Category Archives: Energy and Environment

At ThingMonk 2013

I attended ThingMonk 2013 conference partly because IBM’s doing a load of work around the Internet of Things (IoT). I figured it would be useful to find out what’s happening in the world of IoT at the moment. Also, I knew that, as a *Monk production, the food would be amazing.

What is the Internet of Things?

If you’re reading this, you’re familiar with using devices to access information, communicate, buy things, and so on over the Internet. The Internet of Things, at a superficial level, is just taking the humans out of the process. So, for example, if your washing machine were connected to the Internet, it could automatically book a service engineer if it detects a fault.

I say ‘at a superficial level’ because there are obviously still issues relevant to humans in an automated process. It matters that the automatically-scheduled appointment is convenient for the householder. And it matters that the householder trusts that the machine really is faulty when it says it is and that it’s not the manufacturer just calling out a service engineer to make money.

This is how James Governor of RedMonk, who conceived and hosted ThingMonk 2013, explains IoT:

What is ThingMonk 2013?

ThingMonk 2013 was a fun two-day conference in London. On Monday was a hackday with spontaneous lightning talks and on Tuesday were the scheduled talks and the evening party. I wasn’t able to attend Monday’s hackday so you’ll have to read someone else’s write-up about that (you could try Josie Messa’s, for instance).

The talks

I bought my Arduino getting started kit (which I used for my Christmas lights energy project in 2010) from Tinker London so I was pleased to finally meet Tinker’s former-CEO, Alexandra Dechamps-Sonsino, at ThingMonk 2013. I’ve known her on Twitter for about 4 years but we’d never met in person. Alex is also founder of the Good Night Lamp, which I blogged about earlier this year. She talked at ThingMonk about “the past, present and future of the Internet of Things” from her position of being part of it.

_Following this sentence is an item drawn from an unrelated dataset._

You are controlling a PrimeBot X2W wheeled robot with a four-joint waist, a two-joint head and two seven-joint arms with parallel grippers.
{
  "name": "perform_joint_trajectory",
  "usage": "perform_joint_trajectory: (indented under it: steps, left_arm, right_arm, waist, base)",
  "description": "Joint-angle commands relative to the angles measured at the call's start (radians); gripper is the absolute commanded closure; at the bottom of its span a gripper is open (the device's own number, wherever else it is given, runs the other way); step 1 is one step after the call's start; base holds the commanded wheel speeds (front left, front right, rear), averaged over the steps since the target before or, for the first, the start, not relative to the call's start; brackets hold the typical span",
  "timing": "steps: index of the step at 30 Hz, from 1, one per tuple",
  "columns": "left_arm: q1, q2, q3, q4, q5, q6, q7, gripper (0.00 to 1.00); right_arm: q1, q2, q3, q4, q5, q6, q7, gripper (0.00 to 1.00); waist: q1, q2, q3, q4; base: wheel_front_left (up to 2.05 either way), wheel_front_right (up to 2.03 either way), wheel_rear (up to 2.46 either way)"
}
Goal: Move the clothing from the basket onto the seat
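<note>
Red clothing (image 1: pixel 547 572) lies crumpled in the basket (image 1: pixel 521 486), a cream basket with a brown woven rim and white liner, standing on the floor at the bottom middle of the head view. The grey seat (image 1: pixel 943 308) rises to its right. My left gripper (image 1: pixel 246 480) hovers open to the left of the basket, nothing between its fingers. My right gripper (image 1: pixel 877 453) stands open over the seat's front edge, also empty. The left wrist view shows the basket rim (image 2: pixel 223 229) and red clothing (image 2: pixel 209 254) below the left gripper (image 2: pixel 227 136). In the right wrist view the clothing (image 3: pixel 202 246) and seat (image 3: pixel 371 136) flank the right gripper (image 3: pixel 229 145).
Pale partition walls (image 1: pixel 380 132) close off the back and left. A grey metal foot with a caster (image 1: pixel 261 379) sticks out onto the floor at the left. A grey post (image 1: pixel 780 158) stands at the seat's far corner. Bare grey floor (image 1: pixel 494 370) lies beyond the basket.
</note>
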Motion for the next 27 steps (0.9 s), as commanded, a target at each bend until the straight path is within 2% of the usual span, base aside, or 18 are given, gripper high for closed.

Alexandra Deschamps-Sonsino, @iotwatch
Alexandra Deschamps-Sonsino, @iotwatch

I think it was probably Nick O’Leary who first introduced me to the Arduino, many moons ago over cups of tea at work. He spoke at ThingMonk about wiring the Internet of Things. This included a demo of his latest project, NodeRED, which he and IBM have recently open sourced on GitHub.

Nick O'Leary talks about wiring the Internet of Things
Nick O’Leary talks about wiring the Internet of Things

Sadly I missed the previous day when it seems Nick and colleagues, Dave C-J and Andy S-C, won over many of the hackday attendees to the view that IBM’s MQTT and NodeRED are the coolest things known to developerkind right now. So many people mentioned one or both of them throughout the day. One developer told me he didn’t know why he’d not tried MQTT 4 years ago. He also seemed interested in playing with NodeRED, just as soon as the shock that IBM produces cool things for developers had worn off.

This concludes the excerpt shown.